- _Problem description_: From the first line to the last, copy the data below word for word.

== == ==

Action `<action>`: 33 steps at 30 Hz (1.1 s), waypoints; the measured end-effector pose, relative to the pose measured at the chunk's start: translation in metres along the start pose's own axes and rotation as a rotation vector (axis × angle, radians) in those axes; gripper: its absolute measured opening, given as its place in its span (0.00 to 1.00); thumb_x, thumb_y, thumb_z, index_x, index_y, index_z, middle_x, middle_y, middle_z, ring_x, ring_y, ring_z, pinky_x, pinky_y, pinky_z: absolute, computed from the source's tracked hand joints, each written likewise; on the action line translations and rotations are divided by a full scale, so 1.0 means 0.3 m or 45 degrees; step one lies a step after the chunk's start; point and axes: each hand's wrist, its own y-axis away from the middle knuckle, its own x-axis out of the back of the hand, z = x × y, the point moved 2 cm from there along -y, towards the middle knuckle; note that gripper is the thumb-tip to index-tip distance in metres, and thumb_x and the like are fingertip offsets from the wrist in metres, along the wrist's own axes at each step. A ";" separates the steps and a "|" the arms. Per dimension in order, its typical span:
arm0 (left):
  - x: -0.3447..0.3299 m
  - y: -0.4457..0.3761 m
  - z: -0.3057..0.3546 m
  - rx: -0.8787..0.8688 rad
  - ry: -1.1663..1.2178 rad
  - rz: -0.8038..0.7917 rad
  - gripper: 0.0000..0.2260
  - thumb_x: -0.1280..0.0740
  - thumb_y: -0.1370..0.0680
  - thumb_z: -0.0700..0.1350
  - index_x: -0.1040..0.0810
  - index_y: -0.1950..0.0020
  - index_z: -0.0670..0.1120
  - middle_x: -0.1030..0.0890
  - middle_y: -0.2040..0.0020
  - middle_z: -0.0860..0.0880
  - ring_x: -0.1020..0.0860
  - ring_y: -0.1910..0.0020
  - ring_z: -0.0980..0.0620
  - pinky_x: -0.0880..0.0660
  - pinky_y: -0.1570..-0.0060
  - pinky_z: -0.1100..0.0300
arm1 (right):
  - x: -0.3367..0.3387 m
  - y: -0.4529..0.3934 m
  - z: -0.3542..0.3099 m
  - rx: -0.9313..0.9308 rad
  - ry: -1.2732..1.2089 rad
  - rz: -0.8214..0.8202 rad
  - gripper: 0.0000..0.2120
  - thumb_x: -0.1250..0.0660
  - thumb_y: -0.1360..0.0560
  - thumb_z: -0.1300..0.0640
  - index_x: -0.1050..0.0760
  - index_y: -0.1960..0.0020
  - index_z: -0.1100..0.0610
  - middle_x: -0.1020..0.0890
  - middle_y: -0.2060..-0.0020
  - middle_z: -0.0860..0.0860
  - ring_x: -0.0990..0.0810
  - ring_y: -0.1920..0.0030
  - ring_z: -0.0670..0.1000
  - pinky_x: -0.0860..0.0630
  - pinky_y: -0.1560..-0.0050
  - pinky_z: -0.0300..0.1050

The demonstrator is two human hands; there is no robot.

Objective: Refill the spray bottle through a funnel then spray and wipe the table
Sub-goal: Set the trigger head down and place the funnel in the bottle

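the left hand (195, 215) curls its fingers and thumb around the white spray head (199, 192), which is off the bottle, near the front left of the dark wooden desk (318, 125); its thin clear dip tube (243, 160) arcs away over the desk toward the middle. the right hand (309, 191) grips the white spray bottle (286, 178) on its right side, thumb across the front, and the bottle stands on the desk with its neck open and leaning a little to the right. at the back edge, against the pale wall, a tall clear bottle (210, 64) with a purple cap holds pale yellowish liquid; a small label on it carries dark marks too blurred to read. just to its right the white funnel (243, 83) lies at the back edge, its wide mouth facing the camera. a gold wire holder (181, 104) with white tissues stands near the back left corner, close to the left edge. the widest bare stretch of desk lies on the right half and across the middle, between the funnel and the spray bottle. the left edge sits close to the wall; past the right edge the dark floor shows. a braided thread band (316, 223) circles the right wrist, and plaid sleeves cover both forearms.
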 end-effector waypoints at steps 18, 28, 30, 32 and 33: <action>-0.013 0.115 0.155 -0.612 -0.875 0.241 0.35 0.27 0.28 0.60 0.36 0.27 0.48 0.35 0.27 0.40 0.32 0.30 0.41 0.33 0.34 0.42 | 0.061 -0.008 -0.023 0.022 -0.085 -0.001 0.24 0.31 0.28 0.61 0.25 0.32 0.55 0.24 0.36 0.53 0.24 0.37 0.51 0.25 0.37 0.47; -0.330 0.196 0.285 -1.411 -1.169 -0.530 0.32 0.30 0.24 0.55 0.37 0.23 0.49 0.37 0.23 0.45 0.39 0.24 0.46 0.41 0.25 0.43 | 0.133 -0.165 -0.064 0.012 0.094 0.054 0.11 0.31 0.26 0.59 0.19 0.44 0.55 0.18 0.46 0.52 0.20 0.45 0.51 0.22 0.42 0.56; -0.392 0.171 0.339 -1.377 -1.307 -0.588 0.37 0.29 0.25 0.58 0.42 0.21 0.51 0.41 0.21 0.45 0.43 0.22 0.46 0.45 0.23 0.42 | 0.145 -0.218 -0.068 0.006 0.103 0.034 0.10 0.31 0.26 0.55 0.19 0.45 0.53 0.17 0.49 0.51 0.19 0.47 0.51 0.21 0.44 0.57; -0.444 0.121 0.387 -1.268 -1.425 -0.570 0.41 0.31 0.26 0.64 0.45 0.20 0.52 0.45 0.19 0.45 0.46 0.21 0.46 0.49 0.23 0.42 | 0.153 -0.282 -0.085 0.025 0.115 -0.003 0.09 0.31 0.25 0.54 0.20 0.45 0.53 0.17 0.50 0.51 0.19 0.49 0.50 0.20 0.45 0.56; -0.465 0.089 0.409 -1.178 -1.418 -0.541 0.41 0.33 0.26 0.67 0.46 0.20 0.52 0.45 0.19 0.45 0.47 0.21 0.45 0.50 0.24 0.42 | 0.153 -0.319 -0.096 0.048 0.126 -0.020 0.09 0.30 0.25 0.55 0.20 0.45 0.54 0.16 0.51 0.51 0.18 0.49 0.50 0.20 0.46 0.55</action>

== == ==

- _Solution to this exercise_:
Action `<action>`: 33 steps at 30 Hz (1.1 s), waypoints; the measured end-effector pose, relative to the pose measured at the chunk's start: translation in metres along the start pose's own axes and rotation as a rotation vector (axis × angle, radians) in those axes; gripper: its absolute measured opening, given as its place in its span (0.00 to 1.00); thumb_x, thumb_y, thumb_z, index_x, index_y, index_z, middle_x, middle_y, middle_z, ring_x, ring_y, ring_z, pinky_x, pinky_y, pinky_z: absolute, computed from the source's tracked hand joints, each written likewise; on the action line translations and rotations are divided by a full scale, so 1.0 means 0.3 m or 45 degrees; step one lies a step after the chunk's start; point and axes: each hand's wrist, its own y-axis away from the middle knuckle, its own x-axis out of the back of the hand, z = x × y, the point moved 2 cm from there along -y, towards the middle knuckle; note that gripper is the thumb-tip to index-tip distance in metres, and thumb_x and the like are fingertip offsets from the wrist in metres, along the wrist's own axes at each step. A ";" separates the steps and a "|" the arms. Per dimension in order, its typical span:
arm0 (left):
  - x: -0.3447..0.3299 m
  - y: -0.4457..0.3761 m
  - z: -0.3057..0.3546 m
  - rx: -0.8787..0.8688 rad
  - ry: -1.1663..1.2178 rad
  - rz: -0.8038..0.7917 rad
  - gripper: 0.0000..0.2260
  - thumb_x: -0.1280..0.0740
  - thumb_y: -0.1370..0.0680
  - thumb_z: -0.0700..0.1350
  - index_x: -0.1040..0.0810
  - index_y: -0.1950..0.0020
  - index_z: -0.0670..0.1120
  - middle_x: -0.1030..0.0890
  - middle_y: -0.2040..0.0020
  - middle_z: -0.0860..0.0880
  - ring_x: -0.1020..0.0860
  - ring_y: -0.1910..0.0020
  - ring_z: -0.0980..0.0620
  - pinky_x: -0.0880..0.0660
  - pinky_y: -0.1570..-0.0060
  - pinky_z: -0.1100..0.0300
arm1 (right):
  - x: -0.3367..0.3387 m
  - y: -0.4529..0.3934 m
  - z: -0.3542..0.3099 m
  - rx: -0.9313..0.9308 rad
  - ry: -1.2732..1.2089 rad
  - rz: -0.8214..0.8202 rad
  - gripper: 0.0000..0.2120
  - thumb_x: -0.1250..0.0660
  - thumb_y: -0.1360..0.0560
  - thumb_z: -0.1300..0.0640
  - index_x: -0.1050..0.0760
  - index_y: -0.1960..0.0020
  - index_z: -0.1100..0.0610
  - middle_x: -0.1020..0.0890
  - middle_y: -0.2060..-0.0020
  - middle_z: -0.0860..0.0860
  - ring_x: -0.0990..0.0810
  - ring_y: -0.1920..0.0030
  - ring_z: -0.0670..0.1000
  - pinky_x: -0.0860..0.0630
  - pinky_y: -0.1560..-0.0050
  - pinky_z: -0.0300..0.1050

The demonstrator is two human hands; there is no robot.

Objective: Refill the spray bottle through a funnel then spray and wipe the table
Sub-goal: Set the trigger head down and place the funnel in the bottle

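the left hand (195, 215) curls its fingers and thumb around the white spray head (199, 192), which is off the bottle, near the front left of the dark wooden desk (318, 125); its thin clear dip tube (243, 160) arcs away over the desk toward the middle. the right hand (309, 191) grips the white spray bottle (286, 178) on its right side, thumb across the front, and the bottle stands on the desk with its neck open and leaning a little to the right. at the back edge, against the pale wall, a tall clear bottle (210, 64) with a purple cap holds pale yellowish liquid; a small label on it carries dark marks too blurred to read. just to its right the white funnel (243, 83) lies at the back edge, its wide mouth facing the camera. a gold wire holder (181, 104) with white tissues stands near the back left corner, close to the left edge. the widest bare stretch of desk lies on the right half and across the middle, between the funnel and the spray bottle. the left edge sits close to the wall; past the right edge the dark floor shows. a braided thread band (316, 223) circles the right wrist, and plaid sleeves cover both forearms.
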 end-effector waypoints at steps 18, 28, 30, 32 and 33: <action>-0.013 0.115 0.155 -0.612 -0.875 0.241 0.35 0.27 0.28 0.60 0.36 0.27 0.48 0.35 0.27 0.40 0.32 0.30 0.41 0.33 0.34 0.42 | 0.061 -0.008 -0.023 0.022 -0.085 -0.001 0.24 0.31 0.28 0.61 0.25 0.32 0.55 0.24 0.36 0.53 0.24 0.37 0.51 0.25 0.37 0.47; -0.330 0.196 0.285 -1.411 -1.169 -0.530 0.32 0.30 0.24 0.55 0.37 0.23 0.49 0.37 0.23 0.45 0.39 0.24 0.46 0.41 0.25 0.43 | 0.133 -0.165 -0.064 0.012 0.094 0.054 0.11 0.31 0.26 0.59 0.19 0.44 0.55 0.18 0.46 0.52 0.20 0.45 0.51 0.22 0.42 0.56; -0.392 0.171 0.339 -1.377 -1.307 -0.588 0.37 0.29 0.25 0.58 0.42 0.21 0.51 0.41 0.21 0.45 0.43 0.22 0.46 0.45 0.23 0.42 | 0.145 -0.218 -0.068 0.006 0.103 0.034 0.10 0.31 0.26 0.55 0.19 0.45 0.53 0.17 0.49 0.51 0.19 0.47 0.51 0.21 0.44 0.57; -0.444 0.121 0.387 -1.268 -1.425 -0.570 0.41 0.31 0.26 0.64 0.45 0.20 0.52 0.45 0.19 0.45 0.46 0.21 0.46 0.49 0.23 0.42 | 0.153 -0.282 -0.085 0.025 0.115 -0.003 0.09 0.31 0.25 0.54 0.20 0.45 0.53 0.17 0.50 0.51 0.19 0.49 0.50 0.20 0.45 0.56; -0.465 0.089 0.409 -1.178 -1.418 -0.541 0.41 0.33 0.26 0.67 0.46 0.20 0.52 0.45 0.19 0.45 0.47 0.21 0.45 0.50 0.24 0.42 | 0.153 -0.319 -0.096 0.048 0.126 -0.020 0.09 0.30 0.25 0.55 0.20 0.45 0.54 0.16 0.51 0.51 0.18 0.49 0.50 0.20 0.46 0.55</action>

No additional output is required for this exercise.